I believe in solving problems, not sharing them.


Quote:

Truman could have dropped them on some deserted island in front of witnesses. But the point was not merely to demonstrate a new weapon. We were at war, so the point must have been to utterly destroy the enemy's ability to fight.
There were a lot of reasons to bomb Hiroshima, but I often wondered why the bombing of Nagasaki didn't give Emperor Hirohito enough time to formulate a response.

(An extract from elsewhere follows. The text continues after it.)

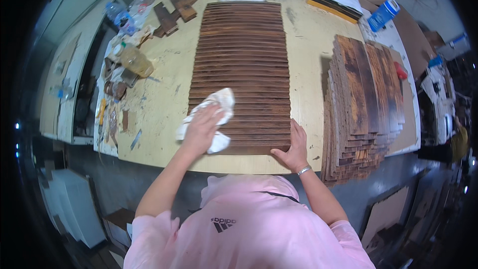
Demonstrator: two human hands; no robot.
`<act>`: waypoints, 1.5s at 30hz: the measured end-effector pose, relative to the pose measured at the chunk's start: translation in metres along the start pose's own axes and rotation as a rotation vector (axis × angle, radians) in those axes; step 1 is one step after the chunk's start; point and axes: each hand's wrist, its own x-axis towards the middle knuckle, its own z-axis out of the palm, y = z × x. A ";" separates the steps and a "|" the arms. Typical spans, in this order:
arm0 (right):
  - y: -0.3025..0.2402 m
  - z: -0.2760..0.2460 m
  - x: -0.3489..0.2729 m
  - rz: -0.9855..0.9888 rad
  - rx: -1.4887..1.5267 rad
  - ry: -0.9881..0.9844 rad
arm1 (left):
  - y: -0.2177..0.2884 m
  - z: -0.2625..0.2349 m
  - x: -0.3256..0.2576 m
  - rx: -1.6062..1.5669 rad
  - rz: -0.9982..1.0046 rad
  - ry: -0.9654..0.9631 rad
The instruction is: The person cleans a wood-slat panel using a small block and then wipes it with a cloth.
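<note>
One bracelet (304, 170), one row of slats (239, 52) and one cloth (226, 100) on it are visible.

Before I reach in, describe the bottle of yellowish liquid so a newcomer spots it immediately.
On the pale table, find the dark brown ribbed panel. Go left toward the table's edge. The bottle there has a greenish cap; its yellowish contents set it apart from the clear bottles beyond.

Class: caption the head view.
Left hand over crumpled white cloth on ridged brown wooden panel; right hand at its corner.
</note>
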 end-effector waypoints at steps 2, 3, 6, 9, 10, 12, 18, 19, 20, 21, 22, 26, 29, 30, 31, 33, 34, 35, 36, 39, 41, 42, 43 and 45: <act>0.000 0.002 0.003 -0.046 -0.016 0.002 | -0.004 0.007 -0.007 0.050 -0.046 0.037; 0.001 0.003 0.004 -0.076 -0.023 0.000 | -0.003 0.027 -0.003 0.028 0.015 0.048; 0.008 0.006 0.002 -0.040 -0.037 -0.003 | 0.054 0.069 0.047 -0.109 0.226 -0.022; 0.008 0.012 0.007 0.015 -0.010 -0.038 | 0.089 0.093 0.076 -0.149 0.306 -0.114; 0.007 0.012 0.006 0.004 -0.025 -0.023 | 0.087 0.094 0.078 -0.140 0.330 -0.129; 0.009 0.013 0.005 -0.020 -0.039 0.005 | 0.068 0.082 0.066 -0.124 0.364 -0.141; -0.004 -0.006 0.008 0.026 0.014 -0.062 | -0.078 -0.043 -0.037 -0.062 -0.060 0.041; -0.003 -0.006 0.010 0.029 0.018 -0.080 | -0.086 -0.059 -0.044 -0.134 -0.266 0.074; 0.002 -0.005 0.010 0.044 0.134 -0.080 | -0.080 -0.067 -0.035 -0.171 -0.367 0.134; 0.010 -0.004 0.010 0.062 0.250 -0.077 | -0.073 -0.074 -0.021 -0.207 -0.466 0.194; 0.015 -0.002 0.011 0.075 0.368 -0.077 | -0.067 -0.078 -0.007 -0.240 -0.569 0.257; 0.002 0.001 0.047 0.139 0.551 -0.035 | 0.023 0.005 0.082 -0.323 -0.330 0.017; 0.004 0.016 0.063 0.108 0.554 -0.059 | 0.080 0.098 0.124 -0.098 0.173 -0.030; 0.005 0.013 0.066 0.138 0.570 -0.133 | 0.095 0.102 0.137 -0.181 0.217 -0.089; 0.006 0.008 0.067 0.173 0.586 -0.204 | 0.094 0.099 0.141 -0.209 0.232 -0.134; 0.007 0.013 0.064 0.078 0.559 -0.079 | 0.086 0.087 0.142 -0.268 0.253 -0.226; 0.007 0.012 0.065 0.089 0.540 -0.081 | 0.075 0.075 0.130 -0.245 0.220 -0.220; 0.004 0.008 0.066 0.100 0.529 -0.082 | 0.060 0.060 0.117 -0.206 0.156 -0.225; 0.001 0.004 0.067 0.116 0.521 -0.082 | 0.045 0.043 0.102 -0.137 0.087 -0.198; -0.003 -0.001 0.070 0.134 0.541 -0.098 | 0.025 0.027 0.076 -0.033 -0.001 -0.093; -0.005 0.003 0.070 0.127 0.554 -0.059 | 0.043 0.040 0.087 0.010 0.047 -0.097; -0.004 0.005 0.070 0.118 0.536 -0.056 | 0.055 0.052 0.101 0.001 0.104 -0.132; -0.003 0.007 0.070 0.109 0.520 -0.049 | 0.073 0.064 0.117 -0.067 0.137 -0.141; -0.003 0.013 0.067 0.092 0.508 -0.009 | 0.088 0.082 0.137 -0.119 0.205 -0.145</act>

The reason that makes the mot sense to me is based in the following:
Quote:

The Soviet Foreign Minister Molotov informed Tokyo of the Soviet Union's unilateral abrogation of the Soviet-Japanese Neutrality Pact. Two minutes past midnight on August 9 {three days after the bombing of Hiroshima on Aug 6) Tokyo time, Soviet infantry, armor, and air forces launched an invasion of Manchuria. Four hours later, word reached Tokyo that the Soviet Union had declared war on Japan.
The United States and the Soviet Union were never comfortable allies. By that time, the USA was face to face with the Soviet Union on two fronts: in Europe and the Pacific. I think the bombs were meant as much a warning shot across the Soviet's bow as they were to burn Japan into submission; a statement that we were unmitigated bastards who would do to Mother Russia what we just did to Japan.

But, to get to the topic of the thread... Worst President? I'd have a hard time choosing between Lincoln and Hoover and (I project) that when all is said and done GW Bush will fall into that pantheon.

My vote for Lincoln is based on the idea that he should just have let the Southern States go. A rural, slave-owning nation would have become the Africa of North America, it would have faded into economic oblivion.


---------------------------------
Let's party like it's 1929.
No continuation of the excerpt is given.